Tag Archives: time

Counting Down

Feed me to the dogs of Forgotten Hell
Count to 30 behind closed eyes
send my remains in rags – nothing else
matters more no longer now.

Count to 20 behind closed eyes.
Where are we and who am I
no longer can the Fates disguise. Hear
the shuttering speed of my mind’s divide –
attention held but dropped and bruised
throughout Rejected Time.

Count to 10 behind closed eyes.
A dream tonight given to a blind mind
and how I dare to dream you close
and remember the poses so of two bodies
greatly intertwined.

13 Septemeber

Lee Lei lo!

O’ for the chance of
sur-prise, holding
stalling the sight of
sense, blinding
boundaries!

Stand a-front, young
inexperience soldier!
Beyond this station is room not for you, but
for your shadow presence
is required.

Lee lei lo!

Gone away to a place
with an invisible name, but
one which flowered the mind.

Upon my way, a soldier
soldiered on, still. While he
could not, his shadow grew
tall and large and small and square.

Lei lo,
the stench remains,
reminds the mind of humanity
was once a mere step away
from these steps.

lo

Here reminds
a forgotten mound, still.
Whose shadow turns up and down,
curves and curving until
the tail meets the end.

Near Empty Bar Stools

Passage of time
marked by drinks and the
clinking of glasses being cleaned.

My mind far from my eyes.
My eyes far from my mind.

I think I met you when you were young
but I’m not sure if that was me all so long ago,
or that you’d be the shade whom I stand across from now.
I never thought I’d still know you now, or how I still
smile murmuring your name.

Quell my brain who
barrages me with thoughts of truth!
I’m not as strong as it claims to be, so
can some soul tell me the sick, sadistic
pleasure it gives me with pictures and
scenes that taunt my eyes and which
hungers the heart – reminding of the standing
echoes.

Diluted poison, a heavy taste of
amber reassures the bones that it won’t
feel the dull pain much longer. Clogs my
pores, pouring another glass – don’t stop me
as I swallow a newer death sentence.

Anything, to hope to distract me and my mind
from my brain.

20 June

Farewell to love once pure,
hello to an edge which
slices the heart, forcing its innards to stale
in the rain, swallowing the wind and
paling in the night. Forgotten.
Ruined.

Visions of you failing,
of crumbling at the knees
from poison fed by delusional
dreams pierce my mind at lightning’s pace.
No, this is not how love ought
to be. The thought of you running
from me into the arms of
petty jealousy.

You deserve better than me.
You need perfection to mold with yours
not this weak excuse of something
akin to innocence once pure.

But wait, before you part and
before I falter, I still
crave for you to
part with your current circumstances
and be the best that I see you to be.

Written on a Paper Napkin (Or, Untitled Poem II)

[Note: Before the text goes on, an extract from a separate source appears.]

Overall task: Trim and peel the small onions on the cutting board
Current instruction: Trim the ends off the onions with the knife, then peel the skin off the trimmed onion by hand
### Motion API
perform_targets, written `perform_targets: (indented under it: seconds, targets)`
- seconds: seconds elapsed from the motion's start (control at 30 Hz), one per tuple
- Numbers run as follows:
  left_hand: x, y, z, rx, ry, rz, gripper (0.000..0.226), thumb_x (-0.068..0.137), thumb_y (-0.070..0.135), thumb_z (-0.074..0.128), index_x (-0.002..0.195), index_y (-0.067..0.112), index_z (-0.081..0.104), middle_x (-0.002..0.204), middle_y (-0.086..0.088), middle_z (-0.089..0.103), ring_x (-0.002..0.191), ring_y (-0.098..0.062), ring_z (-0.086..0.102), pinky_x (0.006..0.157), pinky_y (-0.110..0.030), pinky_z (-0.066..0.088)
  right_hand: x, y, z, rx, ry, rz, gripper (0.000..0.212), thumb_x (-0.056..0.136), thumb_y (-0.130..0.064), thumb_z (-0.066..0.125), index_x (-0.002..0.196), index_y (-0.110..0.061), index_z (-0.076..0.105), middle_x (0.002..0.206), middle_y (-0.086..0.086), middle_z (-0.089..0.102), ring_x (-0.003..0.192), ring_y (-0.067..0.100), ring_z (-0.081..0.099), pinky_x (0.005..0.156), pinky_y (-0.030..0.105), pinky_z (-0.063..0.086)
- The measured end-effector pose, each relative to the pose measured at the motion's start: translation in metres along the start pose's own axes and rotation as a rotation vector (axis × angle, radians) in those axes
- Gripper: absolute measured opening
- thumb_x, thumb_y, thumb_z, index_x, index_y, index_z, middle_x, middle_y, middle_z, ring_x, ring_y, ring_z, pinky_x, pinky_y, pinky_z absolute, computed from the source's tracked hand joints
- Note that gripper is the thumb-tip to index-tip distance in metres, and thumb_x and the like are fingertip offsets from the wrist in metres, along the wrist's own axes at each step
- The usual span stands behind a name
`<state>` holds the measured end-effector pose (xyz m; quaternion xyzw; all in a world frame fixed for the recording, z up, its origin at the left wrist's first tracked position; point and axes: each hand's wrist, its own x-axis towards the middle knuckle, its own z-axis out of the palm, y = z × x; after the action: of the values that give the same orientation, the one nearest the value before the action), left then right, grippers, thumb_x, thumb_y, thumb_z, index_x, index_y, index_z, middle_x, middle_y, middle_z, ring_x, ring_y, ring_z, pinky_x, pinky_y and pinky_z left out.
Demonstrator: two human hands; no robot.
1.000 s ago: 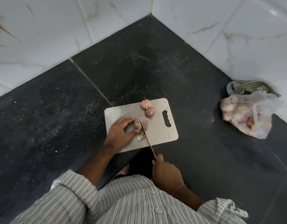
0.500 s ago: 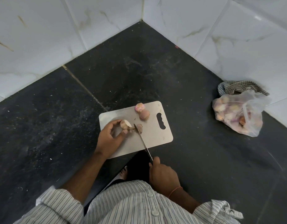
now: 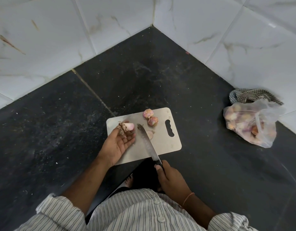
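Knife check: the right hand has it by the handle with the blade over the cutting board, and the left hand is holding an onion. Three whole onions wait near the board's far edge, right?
Not quite. The head view shows two whole onions near the cutting board's far edge, not three. The rest holds: the right hand grips the knife and the left hand holds an onion.

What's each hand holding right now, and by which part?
Left hand pinches a small onion at its root end with the fingertips. Right hand grips the knife by its black handle.
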<state>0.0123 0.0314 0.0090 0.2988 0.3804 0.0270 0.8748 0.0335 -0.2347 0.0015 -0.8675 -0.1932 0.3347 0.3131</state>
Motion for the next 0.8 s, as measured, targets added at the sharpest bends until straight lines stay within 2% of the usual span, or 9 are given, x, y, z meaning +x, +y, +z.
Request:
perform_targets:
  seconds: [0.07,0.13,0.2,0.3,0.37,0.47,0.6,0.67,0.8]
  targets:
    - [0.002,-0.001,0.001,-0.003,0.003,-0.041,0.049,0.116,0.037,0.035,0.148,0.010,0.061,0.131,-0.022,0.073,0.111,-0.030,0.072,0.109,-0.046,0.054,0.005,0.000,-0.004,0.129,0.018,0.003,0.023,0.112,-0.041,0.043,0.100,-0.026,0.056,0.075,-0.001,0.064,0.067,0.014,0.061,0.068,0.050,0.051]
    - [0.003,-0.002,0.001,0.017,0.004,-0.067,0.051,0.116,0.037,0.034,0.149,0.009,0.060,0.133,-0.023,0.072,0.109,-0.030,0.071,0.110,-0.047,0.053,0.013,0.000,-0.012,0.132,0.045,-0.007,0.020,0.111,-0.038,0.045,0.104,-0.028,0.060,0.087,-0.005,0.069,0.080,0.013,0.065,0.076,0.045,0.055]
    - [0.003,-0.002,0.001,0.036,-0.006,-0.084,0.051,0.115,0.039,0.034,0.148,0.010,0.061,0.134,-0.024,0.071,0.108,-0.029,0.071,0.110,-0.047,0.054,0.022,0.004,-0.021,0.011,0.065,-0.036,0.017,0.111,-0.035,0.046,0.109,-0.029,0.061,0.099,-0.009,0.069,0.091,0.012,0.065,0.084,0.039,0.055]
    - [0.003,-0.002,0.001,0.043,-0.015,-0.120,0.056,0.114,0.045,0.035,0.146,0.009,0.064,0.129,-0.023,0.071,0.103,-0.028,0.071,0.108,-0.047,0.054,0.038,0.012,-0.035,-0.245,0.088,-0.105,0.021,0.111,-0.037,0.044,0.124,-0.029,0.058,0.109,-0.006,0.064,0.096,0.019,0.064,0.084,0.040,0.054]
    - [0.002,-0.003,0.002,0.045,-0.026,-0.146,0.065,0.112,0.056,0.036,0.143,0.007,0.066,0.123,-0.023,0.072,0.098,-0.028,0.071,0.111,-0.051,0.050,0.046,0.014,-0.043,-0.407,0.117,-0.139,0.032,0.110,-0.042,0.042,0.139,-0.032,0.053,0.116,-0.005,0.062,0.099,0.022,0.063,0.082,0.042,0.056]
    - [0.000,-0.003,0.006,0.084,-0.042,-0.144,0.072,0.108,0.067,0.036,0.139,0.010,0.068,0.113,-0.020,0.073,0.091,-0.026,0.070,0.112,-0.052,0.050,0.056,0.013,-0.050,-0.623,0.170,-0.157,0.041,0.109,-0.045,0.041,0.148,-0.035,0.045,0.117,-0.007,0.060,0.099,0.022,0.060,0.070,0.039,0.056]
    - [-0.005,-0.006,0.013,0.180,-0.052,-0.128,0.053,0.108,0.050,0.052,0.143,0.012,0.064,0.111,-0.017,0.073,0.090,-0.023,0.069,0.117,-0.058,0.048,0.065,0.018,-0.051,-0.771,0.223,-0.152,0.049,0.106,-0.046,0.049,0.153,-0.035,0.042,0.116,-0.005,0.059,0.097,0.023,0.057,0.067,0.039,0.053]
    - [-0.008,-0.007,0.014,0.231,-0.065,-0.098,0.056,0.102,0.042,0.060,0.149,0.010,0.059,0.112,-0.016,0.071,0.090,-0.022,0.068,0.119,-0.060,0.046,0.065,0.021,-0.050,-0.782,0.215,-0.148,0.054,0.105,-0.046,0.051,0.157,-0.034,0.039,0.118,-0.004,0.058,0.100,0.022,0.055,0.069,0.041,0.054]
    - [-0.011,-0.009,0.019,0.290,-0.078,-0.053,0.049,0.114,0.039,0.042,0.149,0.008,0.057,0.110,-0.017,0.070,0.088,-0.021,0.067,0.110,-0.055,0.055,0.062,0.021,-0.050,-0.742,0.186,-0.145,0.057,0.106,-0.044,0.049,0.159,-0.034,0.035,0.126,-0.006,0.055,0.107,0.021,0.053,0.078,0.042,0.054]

After the moment ends and the silence has blackened the ears of the living;

After the creation of eternity from the multitude of moments locking into place;

After the forever after ends and all that remains is a period to mark the spot

of where young dreams used to lie tight in bed at night.

Never know after the after more,

to deserted cafes and revolution dreams.

To a time where time felt fine and where you knew what I meant.

To a time where I wasn’t afraid of what I dreamt.

Back to a place where I was what I knew

and back to a place where life seemed true.